### Exercise
Set every entry down again, unchanged, picture-free.

### Provided data
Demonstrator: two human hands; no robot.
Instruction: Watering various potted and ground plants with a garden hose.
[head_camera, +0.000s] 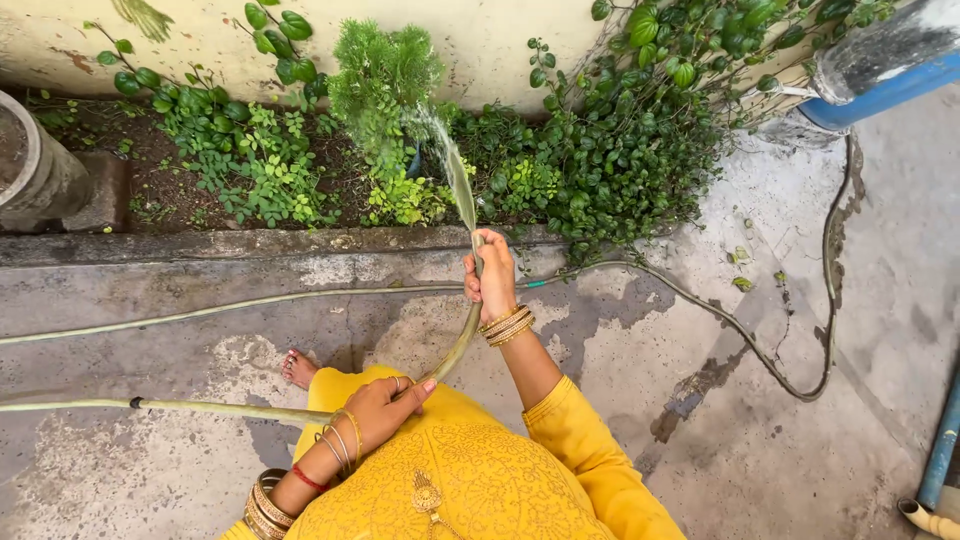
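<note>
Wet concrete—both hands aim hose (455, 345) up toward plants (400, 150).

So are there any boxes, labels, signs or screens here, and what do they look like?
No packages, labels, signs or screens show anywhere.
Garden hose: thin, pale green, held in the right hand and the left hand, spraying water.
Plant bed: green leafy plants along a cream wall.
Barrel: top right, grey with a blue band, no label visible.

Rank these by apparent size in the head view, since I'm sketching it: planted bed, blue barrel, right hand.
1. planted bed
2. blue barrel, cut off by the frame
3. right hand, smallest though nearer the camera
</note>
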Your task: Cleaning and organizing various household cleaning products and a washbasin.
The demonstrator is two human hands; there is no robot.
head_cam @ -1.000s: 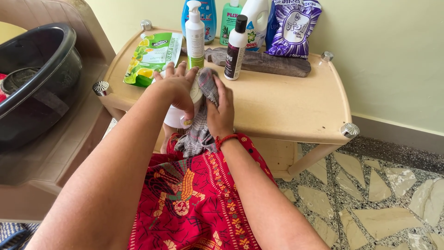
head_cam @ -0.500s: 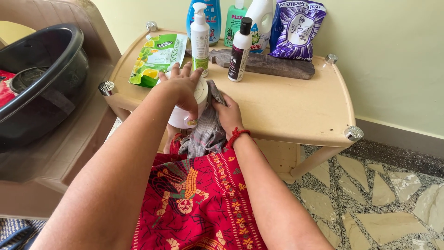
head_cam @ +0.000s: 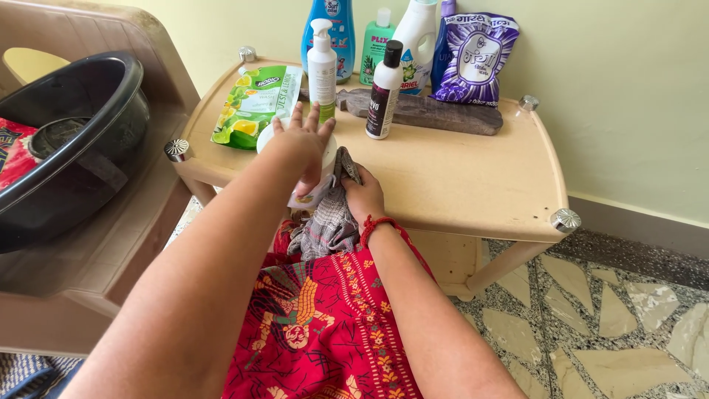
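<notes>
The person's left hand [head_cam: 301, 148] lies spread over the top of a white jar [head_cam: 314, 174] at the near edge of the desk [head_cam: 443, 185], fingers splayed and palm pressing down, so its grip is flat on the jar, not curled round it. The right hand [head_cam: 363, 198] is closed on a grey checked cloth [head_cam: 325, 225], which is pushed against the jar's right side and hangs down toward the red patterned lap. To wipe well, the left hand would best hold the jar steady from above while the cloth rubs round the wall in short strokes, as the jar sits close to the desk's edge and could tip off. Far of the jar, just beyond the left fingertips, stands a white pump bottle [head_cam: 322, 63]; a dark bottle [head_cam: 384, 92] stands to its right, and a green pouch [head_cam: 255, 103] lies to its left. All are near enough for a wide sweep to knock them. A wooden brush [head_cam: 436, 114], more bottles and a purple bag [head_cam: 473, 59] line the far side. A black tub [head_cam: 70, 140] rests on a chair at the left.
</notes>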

### Written solution
Demonstrator: two human hands; no robot.
Instruction: Watering various potted and ground plants with a garden hose.
[head_camera, +0.000s] 
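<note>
Wet concrete—both hands aim hose (455, 345) up toward plants (400, 150).

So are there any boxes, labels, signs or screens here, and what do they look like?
No packages, labels, signs or screens show anywhere.
Garden hose: thin, pale green, held in the right hand and the left hand, spraying water.
Plant bed: green leafy plants along a cream wall.
Barrel: top right, grey with a blue band, no label visible.

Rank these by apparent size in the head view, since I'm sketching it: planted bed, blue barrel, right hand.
1. planted bed
2. blue barrel, cut off by the frame
3. right hand, smallest though nearer the camera
</note>
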Your task: Cleaning and organizing various household cleaning products and a washbasin.
The demonstrator is two human hands; there is no robot.
head_cam @ -1.000s: 
head_cam @ -0.500s: 
head_cam @ +0.000s: 
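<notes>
The person's left hand [head_cam: 301, 148] lies spread over the top of a white jar [head_cam: 314, 174] at the near edge of the desk [head_cam: 443, 185], fingers splayed and palm pressing down, so its grip is flat on the jar, not curled round it. The right hand [head_cam: 363, 198] is closed on a grey checked cloth [head_cam: 325, 225], which is pushed against the jar's right side and hangs down toward the red patterned lap. To wipe well, the left hand would best hold the jar steady from above while the cloth rubs round the wall in short strokes, as the jar sits close to the desk's edge and could tip off. Far of the jar, just beyond the left fingertips, stands a white pump bottle [head_cam: 322, 63]; a dark bottle [head_cam: 384, 92] stands to its right, and a green pouch [head_cam: 255, 103] lies to its left. All are near enough for a wide sweep to knock them. A wooden brush [head_cam: 436, 114], more bottles and a purple bag [head_cam: 473, 59] line the far side. A black tub [head_cam: 70, 140] rests on a chair at the left.
</notes>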

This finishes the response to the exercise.